===== Given entries =====
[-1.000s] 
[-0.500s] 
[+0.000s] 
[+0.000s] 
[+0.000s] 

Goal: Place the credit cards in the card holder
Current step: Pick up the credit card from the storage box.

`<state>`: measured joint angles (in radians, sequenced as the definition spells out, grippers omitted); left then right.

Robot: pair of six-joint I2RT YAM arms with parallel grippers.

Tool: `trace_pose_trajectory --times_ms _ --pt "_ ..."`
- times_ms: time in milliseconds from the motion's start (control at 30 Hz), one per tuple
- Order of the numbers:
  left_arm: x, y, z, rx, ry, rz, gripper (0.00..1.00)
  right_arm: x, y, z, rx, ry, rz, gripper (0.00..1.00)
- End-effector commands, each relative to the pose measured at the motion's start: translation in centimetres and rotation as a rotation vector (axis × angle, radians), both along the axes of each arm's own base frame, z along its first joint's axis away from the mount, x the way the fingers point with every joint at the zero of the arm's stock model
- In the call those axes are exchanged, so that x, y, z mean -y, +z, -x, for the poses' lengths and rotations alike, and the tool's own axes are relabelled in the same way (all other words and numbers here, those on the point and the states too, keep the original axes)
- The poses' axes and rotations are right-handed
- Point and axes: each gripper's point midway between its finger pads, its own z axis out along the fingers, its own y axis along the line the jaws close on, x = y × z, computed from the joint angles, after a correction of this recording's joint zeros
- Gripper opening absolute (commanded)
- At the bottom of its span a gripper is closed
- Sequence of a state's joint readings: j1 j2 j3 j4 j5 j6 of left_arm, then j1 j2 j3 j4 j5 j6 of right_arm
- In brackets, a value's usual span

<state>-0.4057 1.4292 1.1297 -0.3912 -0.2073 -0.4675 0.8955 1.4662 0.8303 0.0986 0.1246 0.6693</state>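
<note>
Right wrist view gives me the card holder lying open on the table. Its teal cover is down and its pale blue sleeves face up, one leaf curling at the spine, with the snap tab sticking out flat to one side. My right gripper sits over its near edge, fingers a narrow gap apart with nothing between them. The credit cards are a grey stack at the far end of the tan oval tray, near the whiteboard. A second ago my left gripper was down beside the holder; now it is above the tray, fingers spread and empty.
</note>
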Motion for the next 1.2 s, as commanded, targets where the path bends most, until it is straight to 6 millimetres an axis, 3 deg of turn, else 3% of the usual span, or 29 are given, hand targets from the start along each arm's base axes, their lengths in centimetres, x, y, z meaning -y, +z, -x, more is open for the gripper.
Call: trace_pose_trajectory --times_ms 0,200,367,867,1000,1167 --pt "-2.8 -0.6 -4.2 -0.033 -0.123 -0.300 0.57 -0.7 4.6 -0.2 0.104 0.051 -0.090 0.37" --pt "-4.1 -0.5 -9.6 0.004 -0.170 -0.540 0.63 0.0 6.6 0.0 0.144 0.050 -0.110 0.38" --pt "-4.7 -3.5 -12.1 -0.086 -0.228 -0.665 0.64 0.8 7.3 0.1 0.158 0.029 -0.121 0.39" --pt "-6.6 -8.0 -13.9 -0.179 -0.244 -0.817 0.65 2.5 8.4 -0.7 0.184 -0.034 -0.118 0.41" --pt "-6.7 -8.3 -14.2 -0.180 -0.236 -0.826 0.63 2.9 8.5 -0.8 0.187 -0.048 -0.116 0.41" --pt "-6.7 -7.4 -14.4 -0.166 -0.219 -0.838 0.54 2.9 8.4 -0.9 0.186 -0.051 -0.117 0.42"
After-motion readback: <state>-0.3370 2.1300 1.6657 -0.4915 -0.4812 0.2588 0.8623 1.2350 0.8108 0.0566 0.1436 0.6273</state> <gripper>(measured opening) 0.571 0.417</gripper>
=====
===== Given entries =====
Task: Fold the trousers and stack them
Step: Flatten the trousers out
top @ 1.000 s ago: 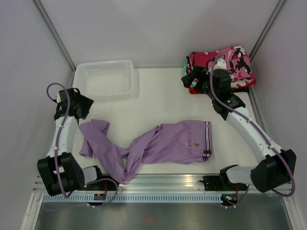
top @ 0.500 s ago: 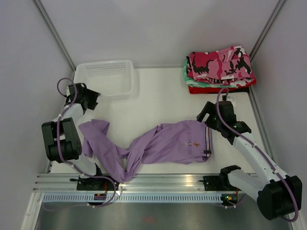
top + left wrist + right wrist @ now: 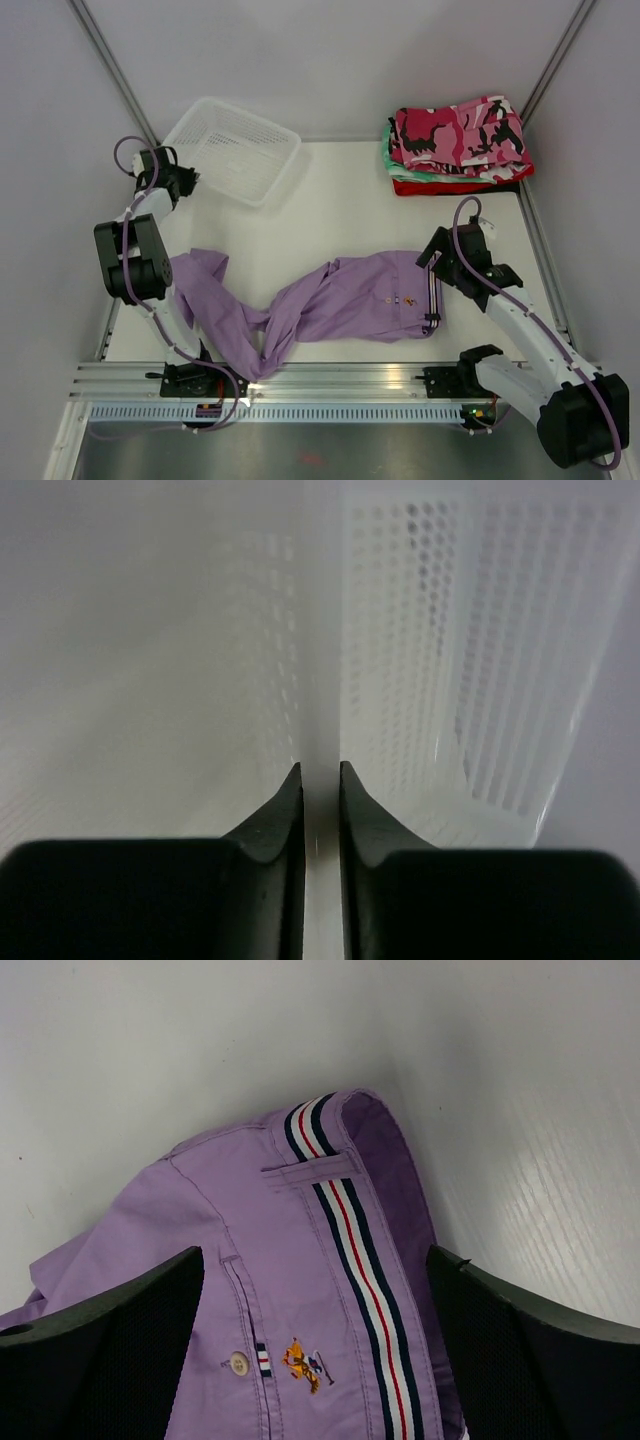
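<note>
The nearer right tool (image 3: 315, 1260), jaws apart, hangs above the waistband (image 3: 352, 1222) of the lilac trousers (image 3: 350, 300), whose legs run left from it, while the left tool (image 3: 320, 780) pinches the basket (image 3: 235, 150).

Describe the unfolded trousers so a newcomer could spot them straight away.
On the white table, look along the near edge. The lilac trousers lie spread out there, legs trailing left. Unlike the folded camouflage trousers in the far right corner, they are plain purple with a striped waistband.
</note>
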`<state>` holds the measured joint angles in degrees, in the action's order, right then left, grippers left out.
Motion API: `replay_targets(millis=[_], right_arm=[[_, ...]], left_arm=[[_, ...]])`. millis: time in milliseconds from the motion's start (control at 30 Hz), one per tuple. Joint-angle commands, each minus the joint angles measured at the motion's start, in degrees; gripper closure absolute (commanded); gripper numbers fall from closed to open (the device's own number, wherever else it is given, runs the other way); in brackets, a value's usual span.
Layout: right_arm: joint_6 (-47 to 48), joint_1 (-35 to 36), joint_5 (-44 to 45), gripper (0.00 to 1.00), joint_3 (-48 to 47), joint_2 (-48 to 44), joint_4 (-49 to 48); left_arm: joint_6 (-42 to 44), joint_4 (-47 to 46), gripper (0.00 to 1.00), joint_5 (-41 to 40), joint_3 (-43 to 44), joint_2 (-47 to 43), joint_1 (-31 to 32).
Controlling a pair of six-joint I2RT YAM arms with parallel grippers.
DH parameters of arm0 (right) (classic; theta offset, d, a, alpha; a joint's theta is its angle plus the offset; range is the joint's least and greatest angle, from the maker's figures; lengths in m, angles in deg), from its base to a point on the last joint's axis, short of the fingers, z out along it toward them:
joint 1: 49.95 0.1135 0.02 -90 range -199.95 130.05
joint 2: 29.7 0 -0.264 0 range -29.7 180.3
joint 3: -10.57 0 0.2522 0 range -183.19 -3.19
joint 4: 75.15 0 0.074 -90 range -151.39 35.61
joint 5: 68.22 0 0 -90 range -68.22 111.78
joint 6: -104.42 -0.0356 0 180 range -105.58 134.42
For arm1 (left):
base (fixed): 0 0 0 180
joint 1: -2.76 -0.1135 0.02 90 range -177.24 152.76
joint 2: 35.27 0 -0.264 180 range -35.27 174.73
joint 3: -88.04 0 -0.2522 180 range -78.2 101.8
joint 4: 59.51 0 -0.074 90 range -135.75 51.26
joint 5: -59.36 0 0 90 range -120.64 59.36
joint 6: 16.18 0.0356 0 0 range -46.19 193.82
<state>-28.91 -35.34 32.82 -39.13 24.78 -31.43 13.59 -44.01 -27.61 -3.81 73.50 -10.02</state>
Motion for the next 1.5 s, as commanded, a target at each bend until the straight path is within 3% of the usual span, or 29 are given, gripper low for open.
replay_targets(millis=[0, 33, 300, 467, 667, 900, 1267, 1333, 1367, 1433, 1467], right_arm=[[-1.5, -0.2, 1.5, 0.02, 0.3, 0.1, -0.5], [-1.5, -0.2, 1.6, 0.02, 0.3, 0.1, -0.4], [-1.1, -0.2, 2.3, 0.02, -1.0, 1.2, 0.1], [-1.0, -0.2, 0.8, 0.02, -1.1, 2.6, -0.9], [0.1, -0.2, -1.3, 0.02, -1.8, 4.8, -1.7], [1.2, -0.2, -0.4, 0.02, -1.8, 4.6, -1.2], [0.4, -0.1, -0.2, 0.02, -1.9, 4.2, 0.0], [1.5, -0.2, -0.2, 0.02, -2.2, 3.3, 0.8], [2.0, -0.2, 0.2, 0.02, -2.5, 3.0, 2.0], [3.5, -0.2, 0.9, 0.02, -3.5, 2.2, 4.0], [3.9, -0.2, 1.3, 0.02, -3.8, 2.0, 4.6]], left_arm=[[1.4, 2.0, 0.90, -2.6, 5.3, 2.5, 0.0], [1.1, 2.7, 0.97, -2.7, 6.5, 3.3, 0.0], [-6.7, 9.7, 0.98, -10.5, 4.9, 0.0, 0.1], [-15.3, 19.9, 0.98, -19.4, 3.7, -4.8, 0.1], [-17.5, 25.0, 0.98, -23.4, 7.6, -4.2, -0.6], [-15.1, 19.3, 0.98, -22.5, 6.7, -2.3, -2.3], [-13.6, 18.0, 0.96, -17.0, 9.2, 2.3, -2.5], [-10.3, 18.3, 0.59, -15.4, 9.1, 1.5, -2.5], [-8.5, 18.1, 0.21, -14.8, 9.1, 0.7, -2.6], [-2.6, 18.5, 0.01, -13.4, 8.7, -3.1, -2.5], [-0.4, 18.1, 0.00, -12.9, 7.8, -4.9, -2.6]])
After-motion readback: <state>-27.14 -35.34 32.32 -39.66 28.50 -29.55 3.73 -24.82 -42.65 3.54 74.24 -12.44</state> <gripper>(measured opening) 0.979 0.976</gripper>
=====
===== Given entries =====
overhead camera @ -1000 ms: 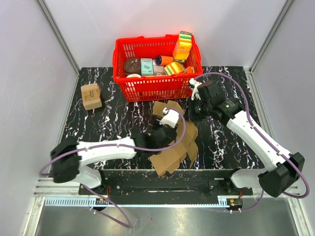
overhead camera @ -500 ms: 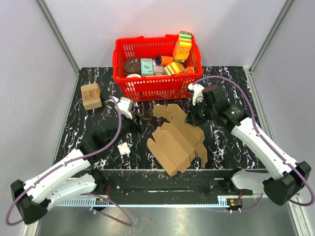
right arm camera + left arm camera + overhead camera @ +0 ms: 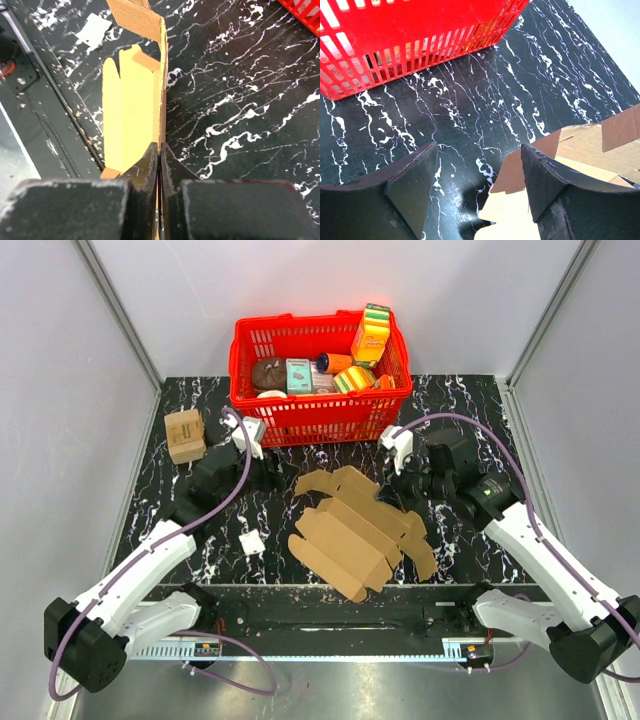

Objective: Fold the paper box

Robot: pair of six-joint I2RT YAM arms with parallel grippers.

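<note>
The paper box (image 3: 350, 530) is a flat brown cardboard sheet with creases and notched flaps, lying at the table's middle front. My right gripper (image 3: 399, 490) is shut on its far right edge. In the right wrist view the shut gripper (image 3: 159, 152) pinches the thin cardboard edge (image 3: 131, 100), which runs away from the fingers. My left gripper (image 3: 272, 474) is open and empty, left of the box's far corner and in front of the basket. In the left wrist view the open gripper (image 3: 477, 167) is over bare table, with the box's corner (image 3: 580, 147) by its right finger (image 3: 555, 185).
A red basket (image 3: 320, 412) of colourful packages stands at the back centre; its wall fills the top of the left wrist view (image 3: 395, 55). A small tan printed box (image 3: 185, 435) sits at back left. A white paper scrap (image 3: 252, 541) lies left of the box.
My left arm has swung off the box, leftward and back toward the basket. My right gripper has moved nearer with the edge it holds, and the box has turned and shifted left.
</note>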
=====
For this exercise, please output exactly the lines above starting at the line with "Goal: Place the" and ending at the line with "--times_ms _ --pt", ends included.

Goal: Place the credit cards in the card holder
Current step: Pick up the credit card from the storage box.

`<state>`: measured joint angles (in radians, sequenced as the definition spells out, grippers omitted); left then right.

Robot: pair of six-joint I2RT YAM arms with parallel grippers.

Tool: `trace_pose_trajectory --times_ms _ --pt "_ ..."`

No additional output is needed.